Contrary to many other fields in science, many processes in biology are just beginning to be understood by mankind. The genetic revolutions of the seventies provoked an exponential progression of the number of discoveries and new technologies. This phenomenon has become somewhat of a trend, together with other high tech ventures that recently suffered in the Nasdaq and other stock market declines. Nevertheless, many other fields have historically experienced their "take off" one or two centuries ago, which explains why innovations are harder to find in these traditional fields than in the field of biotechnology. For this reason, one can predict that biotechnology still has its "golden age" to live. The year 2000 was a record in biotechnology history: Record investments, company and employee number, profits, etc.

Biotechnological applications can roughly be classified into 2 main categories, pharmaceutical/medical and bioconversion/remediation. First, the pharmaceutical and medical field. Traditionally, this field has been mainly occupied by the chemical industry, which developed new drugs by using high throughput screening with libraries of small molecules related to a traditional drugs. This procedure was empirical and expensive. With genetics, targets can be sequenced and identified; screening can be carried out with antibodies that are the specific biological answer to a given problem. Antibodies and proteins can even be engineered (thanks to knowledge in genomics) to produce an optimised effect. Microorganisms "programmed" with the required DNA can produce therapeutic proteins and antibodies, which are far too big and complex to be synthesized by chemical procedures only. Another revolution is gene-therapy, used with patients suffering from hereditary diseases. Such patients have a faulty version of some particular gene and gene therapy is supposed to provide their cells with the "healthy" version (produced biotechnologically).

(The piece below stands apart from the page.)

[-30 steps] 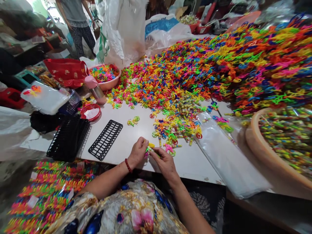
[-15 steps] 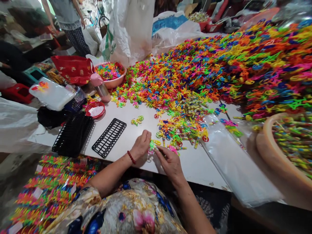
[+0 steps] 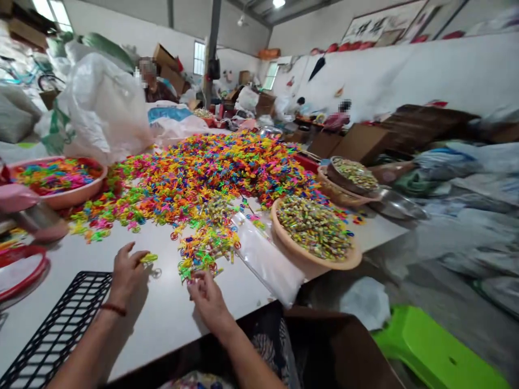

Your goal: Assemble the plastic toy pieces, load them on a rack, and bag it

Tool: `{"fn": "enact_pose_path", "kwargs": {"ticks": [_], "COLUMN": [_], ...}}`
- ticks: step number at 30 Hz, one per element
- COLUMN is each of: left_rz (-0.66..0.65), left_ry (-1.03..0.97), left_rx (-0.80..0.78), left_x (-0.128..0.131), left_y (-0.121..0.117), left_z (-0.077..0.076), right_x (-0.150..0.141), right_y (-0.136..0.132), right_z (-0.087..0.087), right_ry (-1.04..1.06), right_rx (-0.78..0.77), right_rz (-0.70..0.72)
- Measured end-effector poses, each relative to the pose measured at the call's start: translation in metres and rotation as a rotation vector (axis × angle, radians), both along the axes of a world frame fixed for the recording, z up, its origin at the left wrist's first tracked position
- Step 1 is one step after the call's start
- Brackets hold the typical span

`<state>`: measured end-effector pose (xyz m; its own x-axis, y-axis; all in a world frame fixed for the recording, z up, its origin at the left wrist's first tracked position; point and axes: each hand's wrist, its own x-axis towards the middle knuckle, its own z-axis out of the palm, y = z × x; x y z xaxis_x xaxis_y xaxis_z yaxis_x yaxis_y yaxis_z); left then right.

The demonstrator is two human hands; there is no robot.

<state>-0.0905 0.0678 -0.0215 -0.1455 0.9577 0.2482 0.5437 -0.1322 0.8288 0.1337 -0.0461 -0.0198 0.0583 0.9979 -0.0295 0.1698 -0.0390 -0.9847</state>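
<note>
A huge heap of small neon plastic toy pieces (image 3: 211, 173) covers the white table (image 3: 162, 308). My left hand (image 3: 126, 273) rests on the table and pinches a yellow-green plastic piece (image 3: 148, 259) between thumb and fingers. My right hand (image 3: 207, 298) lies on the table, fingertips at the near edge of a smaller cluster of pieces (image 3: 205, 254); its fingers look curled, and I cannot make out anything in them. A black plastic grid tray (image 3: 57, 329) lies just left of my left wrist.
A tan basin of wrapped sticks (image 3: 314, 229) and clear plastic bags (image 3: 265, 259) sit right of my hands. A pink bowl of pieces (image 3: 54, 181), a red basket (image 3: 18, 270) and a white sack (image 3: 101, 108) stand left. Other people sit far back. A green stool (image 3: 433, 351) stands on the floor.
The view has swung up and to the right, showing the room. My hands have come apart: the left keeps the yellow-green piece, the right has moved to the small cluster.
</note>
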Motion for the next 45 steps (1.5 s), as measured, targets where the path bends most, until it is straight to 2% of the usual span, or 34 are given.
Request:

Second category: Production, bioconversion and bioremediation. The genetical engineering of microorganisms allows for the production of a great diversity of compounds, starting from the cheap substrate glucose. These processes are in most of the cases far too expensive to compete with chemical synthesis. The potential of biotechnology resides therefore mainly in some products that can only be produced following a biological route. But this is also changing: For many chemical syntheses, a factory needs to be planned with many different reactors, tanks and pipelines containing the different reaction steps, while micro organisms concentrate a very big number of different chemical reactions in their cells. This large number of reactions often contains the necessary first steps; therefore it suffices sometimes to add an enzyme or two (using genetical transformation). These enzymes and cells work in water whereas organic chemistry often requires large amounts of organic solvents that later become the waste in the process. Such "green routes" could be a tool to favour pollution reduction.

Genetical engineering has great potential. The problem is sometimes the consumer reluctance to purchase GMO products. For drugs, the GMO concept is well accepted but in the food industry, it is acquiring a bad reputation. This reluctance, currently very strong in Europe but almost non-existent in the US, is at times justified. Many aspects of GMO proliferation are still unclear. But the industry is carrying out more and more research to understand precisely the risks connected to GMO proliferation and develop biological systems that are unable to go beyond a culture dependant barrier (killer genes, etc.). Many new genetically engineered routes have been developed, tested and found to be very profitable. Food industries that have discovered such routes do not use them yet - they prefer continuing with the classical process, more expensive but outside the GMO controversy. However, companies often continue developing new GMO processes, waiting for the day GMOs will be safe and accepted.